TO DO. All of the data should be restated exactly as it stands.
(DATA EXCERPT Opens)
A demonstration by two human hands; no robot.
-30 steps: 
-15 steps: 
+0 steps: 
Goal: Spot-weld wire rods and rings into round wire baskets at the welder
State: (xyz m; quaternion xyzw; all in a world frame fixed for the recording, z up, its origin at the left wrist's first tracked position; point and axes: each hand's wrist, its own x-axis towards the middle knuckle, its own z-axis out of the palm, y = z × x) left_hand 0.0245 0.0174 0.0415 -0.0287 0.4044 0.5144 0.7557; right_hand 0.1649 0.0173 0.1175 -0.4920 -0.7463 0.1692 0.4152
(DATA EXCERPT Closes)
RESULT OF THIS TASK.
A demonstration by two human hands; no robot.
-30 steps: 
-15 steps: 
+0 steps: 
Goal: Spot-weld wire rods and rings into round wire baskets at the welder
State: (xyz m; quaternion xyzw; all in a world frame fixed for the recording, z up, its origin at the left wrist's first tracked position; point and axes: each hand's wrist, its own x-axis towards the middle knuckle, its own z-axis out of the palm, y = z × x) left_hand 0.0245 0.0174 0.0415 -0.0287 0.4044 0.5144 0.7557; right_hand 0.1649 0.0173 0.1175 -0.4920 -0.7463 0.1692 0.4152

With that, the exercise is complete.